If you adopt Brevitas in your work, please cite it as:
```
@software{brevitas,
  author       = {Alessandro Pappalardo},
  title        = {Xilinx/brevitas},
  year         = {2022},
  publisher    = {Zenodo},
  doi          = {10.5281/zenodo.3333552},
  url          = {https://doi.org/10.5281/zenodo.3333552}
}
```

## History

- *2023/04/21* - Release version 0.9.0, see the [release notes](https://github.com/Xilinx/brevitas/releases/tag/v0.9.0).
- *2023/01/10* - Release version 0.8.0, see the [release notes](https://github.com/Xilinx/brevitas/releases/tag/v0.8.0).
- *2021/12/13* - Release version 0.7.1, fix a bunch of issues. Added TVMCon 2021 tutorial notebook.
- *2021/11/03* - Re-release version 0.7.0 (build 1) on PyPI to fix a packaging issue.
- *2021/10/29* - Release version 0.7.0, see the [release notes](https://github.com/Xilinx/brevitas/releases/tag/v0.7.0).
- *2021/06/04* - Release version 0.6.0, see the [release notes](https://github.com/Xilinx/brevitas/releases/tag/v0.6.0).

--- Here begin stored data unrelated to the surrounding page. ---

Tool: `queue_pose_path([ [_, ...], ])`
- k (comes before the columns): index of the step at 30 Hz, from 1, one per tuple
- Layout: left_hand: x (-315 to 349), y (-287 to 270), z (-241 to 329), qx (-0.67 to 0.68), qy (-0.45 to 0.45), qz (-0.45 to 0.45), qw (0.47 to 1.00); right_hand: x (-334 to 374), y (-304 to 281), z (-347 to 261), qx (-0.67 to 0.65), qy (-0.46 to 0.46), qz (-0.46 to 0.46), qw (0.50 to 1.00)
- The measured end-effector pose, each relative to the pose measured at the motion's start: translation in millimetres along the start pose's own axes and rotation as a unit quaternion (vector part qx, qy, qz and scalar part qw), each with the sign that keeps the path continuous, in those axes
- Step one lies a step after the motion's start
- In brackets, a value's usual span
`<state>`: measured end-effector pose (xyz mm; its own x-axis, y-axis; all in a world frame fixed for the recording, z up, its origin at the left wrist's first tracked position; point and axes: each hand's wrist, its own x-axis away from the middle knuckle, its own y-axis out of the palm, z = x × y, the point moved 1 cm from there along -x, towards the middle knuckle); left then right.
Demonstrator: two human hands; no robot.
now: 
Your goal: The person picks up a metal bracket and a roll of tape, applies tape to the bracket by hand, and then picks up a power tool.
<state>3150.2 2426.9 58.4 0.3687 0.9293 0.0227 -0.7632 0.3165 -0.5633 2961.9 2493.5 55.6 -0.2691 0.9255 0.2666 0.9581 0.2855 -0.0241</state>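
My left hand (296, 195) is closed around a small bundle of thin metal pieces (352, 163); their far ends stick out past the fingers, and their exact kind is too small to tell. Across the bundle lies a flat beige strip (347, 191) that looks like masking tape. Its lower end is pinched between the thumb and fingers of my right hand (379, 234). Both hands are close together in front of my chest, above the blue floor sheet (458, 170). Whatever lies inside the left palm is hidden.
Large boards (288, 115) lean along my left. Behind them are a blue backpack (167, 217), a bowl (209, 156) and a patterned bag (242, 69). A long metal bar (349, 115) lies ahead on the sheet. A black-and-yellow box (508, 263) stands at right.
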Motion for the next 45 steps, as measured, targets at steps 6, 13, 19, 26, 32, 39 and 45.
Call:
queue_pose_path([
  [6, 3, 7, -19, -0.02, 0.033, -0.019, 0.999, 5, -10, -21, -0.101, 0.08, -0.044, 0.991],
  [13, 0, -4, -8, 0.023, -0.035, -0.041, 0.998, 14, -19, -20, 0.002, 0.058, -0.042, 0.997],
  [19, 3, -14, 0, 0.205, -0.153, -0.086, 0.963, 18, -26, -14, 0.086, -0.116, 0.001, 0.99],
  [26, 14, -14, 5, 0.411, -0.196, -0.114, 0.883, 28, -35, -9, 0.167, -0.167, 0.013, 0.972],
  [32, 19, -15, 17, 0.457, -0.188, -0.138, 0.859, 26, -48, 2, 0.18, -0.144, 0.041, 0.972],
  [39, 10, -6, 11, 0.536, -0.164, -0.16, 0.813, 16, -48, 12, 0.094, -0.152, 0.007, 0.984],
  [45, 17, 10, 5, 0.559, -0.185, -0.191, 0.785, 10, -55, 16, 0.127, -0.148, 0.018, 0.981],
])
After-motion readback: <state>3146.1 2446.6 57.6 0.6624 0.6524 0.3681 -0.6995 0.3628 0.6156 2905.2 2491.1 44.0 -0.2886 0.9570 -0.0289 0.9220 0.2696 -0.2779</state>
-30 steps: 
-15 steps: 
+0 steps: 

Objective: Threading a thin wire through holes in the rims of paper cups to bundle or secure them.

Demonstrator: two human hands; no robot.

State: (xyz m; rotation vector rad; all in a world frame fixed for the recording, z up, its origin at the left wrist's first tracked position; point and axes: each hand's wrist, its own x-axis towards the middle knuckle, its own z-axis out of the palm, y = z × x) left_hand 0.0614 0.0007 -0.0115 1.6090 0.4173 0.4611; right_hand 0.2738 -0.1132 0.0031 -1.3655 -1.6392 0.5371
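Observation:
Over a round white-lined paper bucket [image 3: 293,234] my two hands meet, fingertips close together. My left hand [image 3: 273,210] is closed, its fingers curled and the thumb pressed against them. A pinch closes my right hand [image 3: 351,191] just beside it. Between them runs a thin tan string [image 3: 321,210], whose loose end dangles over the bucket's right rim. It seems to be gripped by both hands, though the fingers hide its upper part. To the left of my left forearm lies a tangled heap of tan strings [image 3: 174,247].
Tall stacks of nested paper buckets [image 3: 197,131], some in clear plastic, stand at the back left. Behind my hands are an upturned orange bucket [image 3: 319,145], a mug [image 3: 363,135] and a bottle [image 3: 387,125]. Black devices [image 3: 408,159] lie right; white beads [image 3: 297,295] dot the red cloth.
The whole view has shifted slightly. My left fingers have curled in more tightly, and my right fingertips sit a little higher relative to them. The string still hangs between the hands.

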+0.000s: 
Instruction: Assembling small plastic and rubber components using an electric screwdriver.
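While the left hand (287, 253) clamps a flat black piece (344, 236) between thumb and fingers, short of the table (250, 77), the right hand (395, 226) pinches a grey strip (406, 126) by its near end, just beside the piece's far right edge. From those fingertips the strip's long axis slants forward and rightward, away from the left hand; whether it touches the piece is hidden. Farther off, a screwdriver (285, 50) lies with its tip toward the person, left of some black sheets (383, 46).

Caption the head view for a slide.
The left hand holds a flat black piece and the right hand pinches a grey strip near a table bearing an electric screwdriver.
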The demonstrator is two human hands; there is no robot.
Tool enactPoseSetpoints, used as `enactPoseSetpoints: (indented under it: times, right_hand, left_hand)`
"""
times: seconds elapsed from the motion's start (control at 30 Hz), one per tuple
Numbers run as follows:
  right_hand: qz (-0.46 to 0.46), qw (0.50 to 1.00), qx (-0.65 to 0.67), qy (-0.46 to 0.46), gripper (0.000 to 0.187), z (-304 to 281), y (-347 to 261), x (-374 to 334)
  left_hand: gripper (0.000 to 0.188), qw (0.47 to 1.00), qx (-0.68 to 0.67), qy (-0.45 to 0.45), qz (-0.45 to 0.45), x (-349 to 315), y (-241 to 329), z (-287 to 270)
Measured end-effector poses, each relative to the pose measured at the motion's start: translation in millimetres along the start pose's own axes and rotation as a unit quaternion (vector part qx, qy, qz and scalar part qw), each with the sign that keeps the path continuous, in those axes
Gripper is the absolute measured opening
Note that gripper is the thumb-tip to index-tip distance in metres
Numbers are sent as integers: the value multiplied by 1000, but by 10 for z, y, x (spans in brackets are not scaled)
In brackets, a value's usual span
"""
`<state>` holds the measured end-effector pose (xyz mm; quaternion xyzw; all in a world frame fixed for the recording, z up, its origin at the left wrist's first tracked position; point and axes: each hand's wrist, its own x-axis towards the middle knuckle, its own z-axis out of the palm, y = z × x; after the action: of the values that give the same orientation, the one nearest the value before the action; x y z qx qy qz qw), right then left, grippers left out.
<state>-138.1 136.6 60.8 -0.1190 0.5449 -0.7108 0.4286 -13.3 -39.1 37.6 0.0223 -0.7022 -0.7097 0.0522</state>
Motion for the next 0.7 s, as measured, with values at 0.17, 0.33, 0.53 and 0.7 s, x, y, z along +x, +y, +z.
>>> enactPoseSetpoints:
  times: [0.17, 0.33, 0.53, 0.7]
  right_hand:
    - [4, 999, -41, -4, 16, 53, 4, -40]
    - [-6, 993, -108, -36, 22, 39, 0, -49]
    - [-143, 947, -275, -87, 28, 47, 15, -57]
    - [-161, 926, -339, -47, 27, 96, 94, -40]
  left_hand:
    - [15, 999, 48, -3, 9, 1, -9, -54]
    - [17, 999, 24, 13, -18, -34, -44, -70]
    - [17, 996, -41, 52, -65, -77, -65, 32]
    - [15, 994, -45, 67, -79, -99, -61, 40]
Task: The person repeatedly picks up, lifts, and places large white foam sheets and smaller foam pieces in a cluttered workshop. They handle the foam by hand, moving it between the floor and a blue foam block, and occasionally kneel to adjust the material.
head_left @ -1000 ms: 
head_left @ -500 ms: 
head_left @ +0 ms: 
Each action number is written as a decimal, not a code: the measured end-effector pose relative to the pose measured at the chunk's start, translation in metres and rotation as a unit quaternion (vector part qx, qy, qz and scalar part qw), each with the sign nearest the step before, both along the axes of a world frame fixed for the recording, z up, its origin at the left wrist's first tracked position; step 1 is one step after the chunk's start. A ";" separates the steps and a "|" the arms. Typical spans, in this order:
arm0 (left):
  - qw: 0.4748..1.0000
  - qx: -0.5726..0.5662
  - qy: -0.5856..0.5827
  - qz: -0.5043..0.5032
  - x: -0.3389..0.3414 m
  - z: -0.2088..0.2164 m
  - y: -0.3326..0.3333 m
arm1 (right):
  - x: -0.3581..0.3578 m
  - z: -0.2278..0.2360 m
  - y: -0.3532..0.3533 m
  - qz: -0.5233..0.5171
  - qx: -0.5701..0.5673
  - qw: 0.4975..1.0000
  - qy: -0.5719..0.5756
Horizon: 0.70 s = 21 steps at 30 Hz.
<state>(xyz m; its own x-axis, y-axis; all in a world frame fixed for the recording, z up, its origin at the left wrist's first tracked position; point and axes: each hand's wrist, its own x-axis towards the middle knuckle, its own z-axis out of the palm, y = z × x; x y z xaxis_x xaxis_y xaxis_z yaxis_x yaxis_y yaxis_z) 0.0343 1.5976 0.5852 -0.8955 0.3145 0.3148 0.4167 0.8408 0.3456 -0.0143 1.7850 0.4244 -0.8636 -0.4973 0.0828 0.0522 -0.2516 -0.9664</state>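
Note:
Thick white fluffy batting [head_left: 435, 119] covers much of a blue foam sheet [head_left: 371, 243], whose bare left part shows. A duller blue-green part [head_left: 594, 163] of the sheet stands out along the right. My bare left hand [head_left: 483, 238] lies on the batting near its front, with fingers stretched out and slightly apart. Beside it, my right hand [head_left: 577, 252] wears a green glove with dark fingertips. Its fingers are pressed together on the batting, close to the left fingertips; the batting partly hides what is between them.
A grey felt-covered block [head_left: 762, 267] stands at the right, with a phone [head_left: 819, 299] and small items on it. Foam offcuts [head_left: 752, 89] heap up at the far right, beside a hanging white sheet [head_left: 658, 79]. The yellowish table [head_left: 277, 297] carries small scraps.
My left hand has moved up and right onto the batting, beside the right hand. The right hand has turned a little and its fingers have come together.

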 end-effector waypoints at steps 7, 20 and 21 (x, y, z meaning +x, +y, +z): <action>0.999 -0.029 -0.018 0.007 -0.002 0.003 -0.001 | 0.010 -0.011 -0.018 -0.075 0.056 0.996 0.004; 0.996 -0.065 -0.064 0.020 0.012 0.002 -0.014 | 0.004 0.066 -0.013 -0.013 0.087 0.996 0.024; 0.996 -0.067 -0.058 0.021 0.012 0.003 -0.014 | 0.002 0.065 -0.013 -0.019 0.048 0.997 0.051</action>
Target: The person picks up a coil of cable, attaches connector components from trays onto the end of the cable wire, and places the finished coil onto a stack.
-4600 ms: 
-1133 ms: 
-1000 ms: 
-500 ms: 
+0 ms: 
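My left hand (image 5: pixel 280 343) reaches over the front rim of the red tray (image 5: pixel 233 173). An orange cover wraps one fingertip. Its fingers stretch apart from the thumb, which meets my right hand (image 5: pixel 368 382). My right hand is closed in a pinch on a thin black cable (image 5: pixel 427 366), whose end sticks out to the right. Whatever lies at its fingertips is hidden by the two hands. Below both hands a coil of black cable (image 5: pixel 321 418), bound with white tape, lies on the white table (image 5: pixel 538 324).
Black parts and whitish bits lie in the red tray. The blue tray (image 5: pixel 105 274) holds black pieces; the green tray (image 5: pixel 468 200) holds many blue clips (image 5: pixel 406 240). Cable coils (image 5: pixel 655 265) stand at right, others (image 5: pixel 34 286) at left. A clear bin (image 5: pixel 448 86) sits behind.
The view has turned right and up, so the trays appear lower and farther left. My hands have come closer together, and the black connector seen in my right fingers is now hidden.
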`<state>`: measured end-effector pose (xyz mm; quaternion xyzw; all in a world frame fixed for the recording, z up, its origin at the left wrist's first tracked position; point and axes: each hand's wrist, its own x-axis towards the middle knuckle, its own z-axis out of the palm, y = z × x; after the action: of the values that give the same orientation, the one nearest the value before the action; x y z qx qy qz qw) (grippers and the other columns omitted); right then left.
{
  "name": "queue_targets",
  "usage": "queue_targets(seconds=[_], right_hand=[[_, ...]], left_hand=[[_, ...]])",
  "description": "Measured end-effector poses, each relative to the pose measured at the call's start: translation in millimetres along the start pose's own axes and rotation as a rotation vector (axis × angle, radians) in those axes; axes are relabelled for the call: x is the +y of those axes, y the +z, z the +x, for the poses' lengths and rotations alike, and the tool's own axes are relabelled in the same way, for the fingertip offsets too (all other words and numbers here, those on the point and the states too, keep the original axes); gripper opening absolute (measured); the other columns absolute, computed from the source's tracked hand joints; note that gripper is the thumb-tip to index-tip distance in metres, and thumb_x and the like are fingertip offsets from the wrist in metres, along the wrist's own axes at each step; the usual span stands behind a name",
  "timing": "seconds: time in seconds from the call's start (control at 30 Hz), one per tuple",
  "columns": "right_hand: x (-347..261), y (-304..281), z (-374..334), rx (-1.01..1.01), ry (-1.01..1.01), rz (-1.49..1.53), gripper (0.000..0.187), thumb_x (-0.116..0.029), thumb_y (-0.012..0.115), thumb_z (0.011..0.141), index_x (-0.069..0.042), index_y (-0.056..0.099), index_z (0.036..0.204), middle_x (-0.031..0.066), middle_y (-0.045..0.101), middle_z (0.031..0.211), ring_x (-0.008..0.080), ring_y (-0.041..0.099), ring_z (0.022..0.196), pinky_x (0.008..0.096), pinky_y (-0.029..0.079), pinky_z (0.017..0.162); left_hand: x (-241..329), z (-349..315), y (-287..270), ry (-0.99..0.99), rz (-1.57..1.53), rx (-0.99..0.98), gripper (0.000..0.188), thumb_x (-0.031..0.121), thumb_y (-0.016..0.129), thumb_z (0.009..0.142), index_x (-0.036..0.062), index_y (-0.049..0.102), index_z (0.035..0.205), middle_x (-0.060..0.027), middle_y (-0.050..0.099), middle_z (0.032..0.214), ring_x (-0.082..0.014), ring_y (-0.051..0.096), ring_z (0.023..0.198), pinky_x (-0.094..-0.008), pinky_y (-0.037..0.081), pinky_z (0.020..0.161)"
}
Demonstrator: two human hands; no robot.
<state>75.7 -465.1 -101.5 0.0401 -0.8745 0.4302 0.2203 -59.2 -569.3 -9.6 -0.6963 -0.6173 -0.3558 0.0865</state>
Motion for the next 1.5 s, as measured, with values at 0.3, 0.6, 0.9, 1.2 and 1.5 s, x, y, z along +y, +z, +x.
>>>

- *2021/05/24* - Release version 0.5.1, fix a bunch of minor issues. See [release notes](https://github.com/Xilinx/brevitas/releases/tag/v0.5.1).
- *2021/05/06* - Release version 0.5.0, see the [release notes](https://github.com/Xilinx/brevitas/releases/tag/v0.5.0).
- *2021/03/15* - Release version 0.4.0, add support for \_\_torch_function\_\_ to QuantTensor.
- *2021/03/04* - Release version 0.3.1, fix bug w/ act initialization from statistics w/ IGNORE_MISSING_KEYS=1.
- *2021/03/01* - Release version 0.3.0, implements enum and shape solvers within extended dependency injectors. This allows declarative quantizers to be self-contained.
- *2021/02/04* - Release version 0.2.1, includes various bugfixes of QuantTensor w/ zero-point.
- *2021/01/30* - First release version 0.2.0 on PyPI.